> _Instructions for the task_
Here is a listing. Repeat it exactly and in its entirety.

> _Dataset extract_
>>>

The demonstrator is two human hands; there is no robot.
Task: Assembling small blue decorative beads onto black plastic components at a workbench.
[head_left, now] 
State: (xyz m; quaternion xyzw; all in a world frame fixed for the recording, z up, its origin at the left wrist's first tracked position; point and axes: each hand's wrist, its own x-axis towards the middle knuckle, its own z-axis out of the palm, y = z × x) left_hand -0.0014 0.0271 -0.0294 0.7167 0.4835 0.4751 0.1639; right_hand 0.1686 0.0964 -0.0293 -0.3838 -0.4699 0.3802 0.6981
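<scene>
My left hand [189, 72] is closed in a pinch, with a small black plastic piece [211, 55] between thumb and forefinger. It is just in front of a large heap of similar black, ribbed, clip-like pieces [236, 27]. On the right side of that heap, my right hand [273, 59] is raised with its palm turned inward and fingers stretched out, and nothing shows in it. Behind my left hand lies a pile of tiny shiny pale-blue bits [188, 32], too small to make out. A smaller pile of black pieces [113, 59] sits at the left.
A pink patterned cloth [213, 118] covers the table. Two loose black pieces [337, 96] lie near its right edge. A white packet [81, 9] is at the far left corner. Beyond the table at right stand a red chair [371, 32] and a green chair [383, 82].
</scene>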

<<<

> _Solved problem_
The demonstrator is two human hands; there is no robot.
Task: Assembling small blue decorative beads onto black plastic components at a workbench.
[head_left, now] 
State: (xyz m; quaternion xyzw; all in a world frame fixed for the recording, z up, its origin at the left wrist's first tracked position; point and axes: each hand's wrist, its own x-axis towards the middle knuckle, its own z-axis out of the palm, y = z × x) left_hand -0.0014 0.0271 -0.0294 0.7167 0.4835 0.4751 0.1639; right_hand 0.1686 0.0964 -0.0293 -0.3838 -0.4699 0.3802 0.6981
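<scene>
My left hand [189, 72] is closed in a pinch, with a small black plastic piece [211, 55] between thumb and forefinger. It is just in front of a large heap of similar black, ribbed, clip-like pieces [236, 27]. On the right side of that heap, my right hand [273, 59] is raised with its palm turned inward and fingers stretched out, and nothing shows in it. Behind my left hand lies a pile of tiny shiny pale-blue bits [188, 32], too small to make out. A smaller pile of black pieces [113, 59] sits at the left.
A pink patterned cloth [213, 118] covers the table. Two loose black pieces [337, 96] lie near its right edge. A white packet [81, 9] is at the far left corner. Beyond the table at right stand a red chair [371, 32] and a green chair [383, 82].
</scene>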

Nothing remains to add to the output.